Chevy Performance Is By No Means Done With ICE, Unveils Gigantic 10.4-Liter V8: News

That's 632 cubic inches, my friend

Chevrolet Performance ZZ632 Crate Engine
What you’re looking at here is the largest-displacement crate engine the brand’s ever built. (Image: Chevrolet)

It’s like the engineers looked at the ZZ572 Big Block and said “hold my beer”.

Right now is a strange time, isn’t it? There’s all the talk of General Motors moving toward electric vehicles, building battery plants and what not. Then you have the team over at Chevrolet Performance, who seems to have just gone, “Nah, not yet”, and continues to up the ante with larger and larger V8 crate engines. Their latest creation? The ZZ632/1000 — a gargantuan 632-cubic-inch, naturally aspirated in V8.

Per GM’s director of the Performance and Racing Propulsion team, “This is the biggest, baddest crate engine we’ve ever built.”

Not only is it huge — the iron block ZZ632’s displacement works out to 10.4 liters — but it’s designed to make its earthquake of power on pump gas. It revs to 7,000 RPM, and reaches a peak power output of 1,004 horsepower and 876 lb-ft of torque. What’s this “Hellcat” you speak of?

Actually, on the subject, that sort of power sits right in the ballpark of Mopar’s 1,000-horsepower Hellephant, though that crate engine does rely on forced induction. Its displacement is also 426 cubic inches, so we are really talking about the epitome of “ain’t no replacement for displacement” on the Chevrolet Performance crew’s part. The port-injected engine makes use of high-flow aluminum cylinder heads, with all intake ports on the ZZ632 having the same length, volume and layout. The exhaust ports are also identical. On that basis, all eight of its cylinders, Chevy says, produce similar power.

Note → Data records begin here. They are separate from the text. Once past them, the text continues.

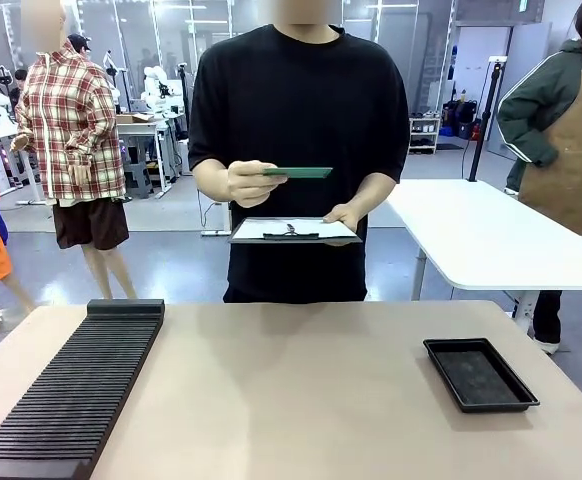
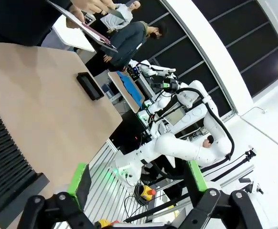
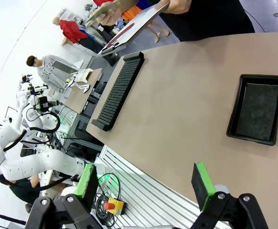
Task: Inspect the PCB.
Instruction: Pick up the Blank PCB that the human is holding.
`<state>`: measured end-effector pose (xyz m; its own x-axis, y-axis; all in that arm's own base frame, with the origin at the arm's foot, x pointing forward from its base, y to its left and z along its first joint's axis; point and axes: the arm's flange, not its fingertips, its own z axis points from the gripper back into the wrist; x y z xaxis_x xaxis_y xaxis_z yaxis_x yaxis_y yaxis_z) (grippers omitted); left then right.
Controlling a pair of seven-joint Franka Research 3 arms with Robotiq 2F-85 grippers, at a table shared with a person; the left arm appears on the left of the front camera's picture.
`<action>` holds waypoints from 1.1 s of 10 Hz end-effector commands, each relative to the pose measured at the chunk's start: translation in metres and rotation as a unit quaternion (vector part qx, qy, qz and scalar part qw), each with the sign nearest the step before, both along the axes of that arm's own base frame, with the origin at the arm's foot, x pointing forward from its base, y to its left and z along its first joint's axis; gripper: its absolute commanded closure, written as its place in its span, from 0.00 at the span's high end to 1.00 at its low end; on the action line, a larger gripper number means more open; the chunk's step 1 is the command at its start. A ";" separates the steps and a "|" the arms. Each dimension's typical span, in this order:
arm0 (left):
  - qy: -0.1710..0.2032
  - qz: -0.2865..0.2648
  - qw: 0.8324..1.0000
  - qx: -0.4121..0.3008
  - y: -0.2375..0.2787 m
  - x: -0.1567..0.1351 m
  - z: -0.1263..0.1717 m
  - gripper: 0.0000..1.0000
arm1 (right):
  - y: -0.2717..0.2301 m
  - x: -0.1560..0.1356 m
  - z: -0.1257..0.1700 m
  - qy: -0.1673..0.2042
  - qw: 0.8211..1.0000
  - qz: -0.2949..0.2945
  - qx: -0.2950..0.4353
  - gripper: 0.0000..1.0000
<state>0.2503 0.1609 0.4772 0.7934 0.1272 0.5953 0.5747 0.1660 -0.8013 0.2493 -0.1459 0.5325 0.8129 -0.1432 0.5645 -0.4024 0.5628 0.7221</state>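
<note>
Sam: Where is the PCB (image 1: 298, 172)?

Mia: A person at the far side holds it flat in 1 hand (image 1: 251, 183). It is up in the air, past the far edge of the worktop (image 1: 301, 400). We see it from the side, like a thin green line.

Sam: What is under it?

Mia: A clipboard (image 1: 293, 231) with white paper. The other hand (image 1: 346, 215) holds that by its right edge. The PCB is above it and not touching it.

Sam: What is on the worktop?

Mia: A long black rack (image 1: 76, 385) on the left. It runs from the near edge toward the far edge. A flat black tray (image 1: 479, 374) sits on the right, near the right edge. Between them is a big bare stretch with lots of room to move.

Sam: And the robot?

Mia: The left fingers (image 2: 79, 179) are spread wide and hold nothing. The right fingers (image 3: 202, 183) are wide too, with nothing in them. Both sets hang off the near edge of the worktop.
</note>
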 end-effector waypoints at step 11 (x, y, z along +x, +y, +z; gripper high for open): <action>-0.005 -0.003 1.000 0.009 -0.003 0.003 0.006 1.00 | 0.000 0.001 0.000 -0.011 1.000 0.004 0.002 1.00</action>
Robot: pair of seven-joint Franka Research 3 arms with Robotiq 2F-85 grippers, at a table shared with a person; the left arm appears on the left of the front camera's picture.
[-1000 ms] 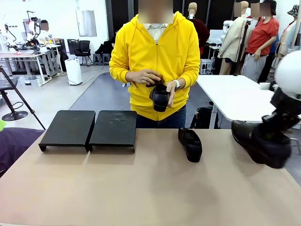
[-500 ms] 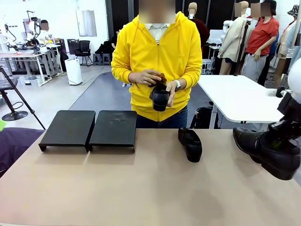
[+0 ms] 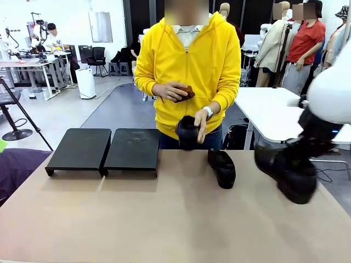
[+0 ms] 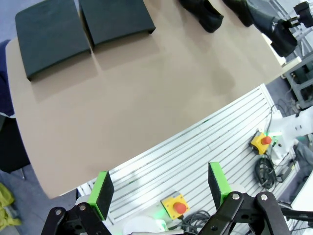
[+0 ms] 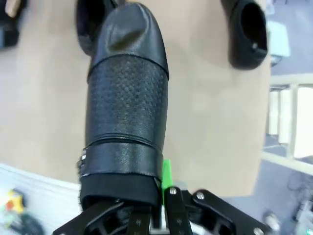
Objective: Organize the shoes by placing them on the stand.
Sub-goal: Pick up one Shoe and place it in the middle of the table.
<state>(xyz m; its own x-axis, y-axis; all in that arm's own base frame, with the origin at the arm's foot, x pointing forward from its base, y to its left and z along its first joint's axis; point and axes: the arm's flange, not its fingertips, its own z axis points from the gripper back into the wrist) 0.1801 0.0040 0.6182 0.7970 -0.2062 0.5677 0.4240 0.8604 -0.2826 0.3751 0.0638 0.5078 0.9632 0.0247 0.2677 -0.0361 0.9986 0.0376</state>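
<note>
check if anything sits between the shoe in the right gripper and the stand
Yes. Between the held shoe in the right gripper and the stand, a loose loafer lies on the table. Behind it a person's hand holds another shoe at the far edge. A raised carry would probably clear the loafer.

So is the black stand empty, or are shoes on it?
Empty. Both sections of the stand show bare black tops; the nearest shoe lies on the table.
</note>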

I mean, 125.5 horsepower per cylinder is an interesting way to frame this massive powerplant. In creating this motor, the ZZ632 shared the mold with the ZZ572 used in the COPO Camaro, but Chevy Performance bored out the cylinders by 0.04 inches and increased the stroke by 0.375 inches. The engineers had to modify the block and connecting rods to provide more clearance, and durability tested the engine by running 200 simulated drag passes on a dynamometer.

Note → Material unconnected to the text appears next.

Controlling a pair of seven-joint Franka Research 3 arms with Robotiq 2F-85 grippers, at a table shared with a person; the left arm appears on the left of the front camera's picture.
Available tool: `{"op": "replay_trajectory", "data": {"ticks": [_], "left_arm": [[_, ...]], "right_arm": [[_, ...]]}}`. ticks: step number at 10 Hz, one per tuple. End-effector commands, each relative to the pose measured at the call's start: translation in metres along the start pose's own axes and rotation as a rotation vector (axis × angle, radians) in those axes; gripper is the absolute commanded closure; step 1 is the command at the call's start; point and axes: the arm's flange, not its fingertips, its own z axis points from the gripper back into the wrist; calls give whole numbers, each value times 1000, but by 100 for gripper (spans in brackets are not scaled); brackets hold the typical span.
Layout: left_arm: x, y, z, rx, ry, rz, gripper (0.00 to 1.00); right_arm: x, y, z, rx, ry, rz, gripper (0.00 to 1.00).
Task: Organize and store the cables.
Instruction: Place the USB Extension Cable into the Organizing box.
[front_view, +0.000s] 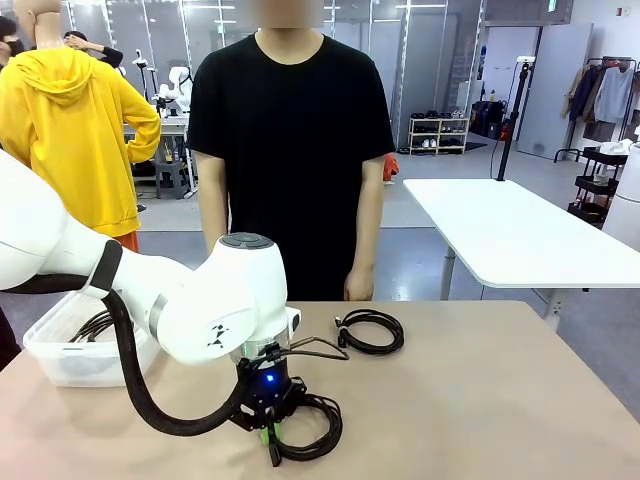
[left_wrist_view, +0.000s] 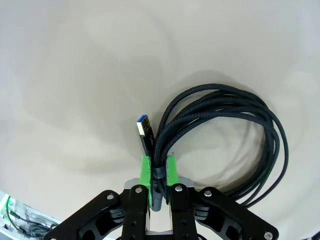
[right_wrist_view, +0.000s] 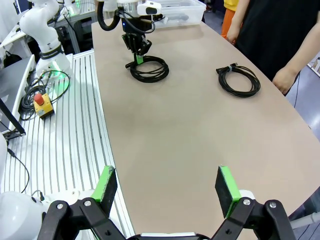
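The right gripper (right_wrist_view: 167, 182) hangs above the near edge of the tan table (right_wrist_view: 190, 130), its green-padded fingers (right_wrist_view: 107, 182) spread wide with nothing between them.

Farther along the tabletop, the left gripper (front_view: 272, 440) points straight down onto a braided black cable coil (front_view: 312, 428) lying flat near the robot's side. In the left wrist view its green pads (left_wrist_view: 145, 169) are pressed together on the bundled strands at the coil's edge (left_wrist_view: 225, 130), and a USB plug (left_wrist_view: 145, 131) with a blue insert and silver shell sticks out just beside the pinched spot. The rest of the loop lies on the table to one side of the fingers. The right wrist view shows the same grip from a distance, the left gripper (right_wrist_view: 137, 59) standing upright at the rim of the coil (right_wrist_view: 149, 69).

A second black cable coil (front_view: 370, 331), bound at one point, lies well apart from the first, near the far edge of the table and free of both grippers (right_wrist_view: 239, 80).

At the table's far left corner sits a clear plastic bin (front_view: 60, 352) with more black cables (front_view: 95, 325) inside.

Behind the far edge stands a person in a black T-shirt (front_view: 290, 130), arms down, one hand (front_view: 358, 285) hanging near the second coil. A white table (front_view: 510, 230) stands beyond.
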Motion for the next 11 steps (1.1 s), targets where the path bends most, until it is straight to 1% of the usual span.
{"op": "replay_trajectory", "data": {"ticks": [1, 2, 3, 4, 5, 6, 7, 8, 9, 11], "left_arm": [[-1, 3, 32, -50, -102, -39, 100], [-3, 18, 85, -65, -178, -98, 100], [-2, 31, 128, -72, -209, -169, 100], [5, 38, 151, -71, -242, -254, 100], [16, 40, 160, -45, -271, -295, 100], [24, 39, 164, -62, -292, -310, 100], [27, 31, 165, -88, -305, -333, 100], [29, 16, 163, -114, -307, -393, 100], [20, 43, 179, -72, -291, -311, 100], [20, 43, 179, -72, -291, -311, 100]], "right_arm": [[0, -2, 1, -3, -14, 18, 0], [0, -2, 1, -3, -14, 18, 0], [0, -2, 1, -3, -14, 18, 0], [0, -2, 1, -3, -14, 18, 0], [0, -2, 1, -3, -14, 18, 0], [0, -2, 1, -3, -14, 18, 0], [0, -2, 1, -3, -14, 18, 0], [0, -2, 1, -3, -14, 18, 0], [0, -2, 1, -3, -14, 18, 0], [0, -2, 1, -3, -14, 18, 0]]}}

Okay, how much does it cost?

Chevrolet Performance dealers will start delivering the ZZ632 in early 2022. At this point, though, GM did not announce formal pricing for their biggest crate engine ever. It certainly won’t come cheap. While GM cranks out larger and larger motors and Mopar continues to offer its own options, Ford is also reportedly working on a twin-turbocharged version of its 7.3-liter “Godzilla” V8? Internal combustion? It’s not dead yet — at least not for the horsepower-obsessed enthusiasts who can afford these motors.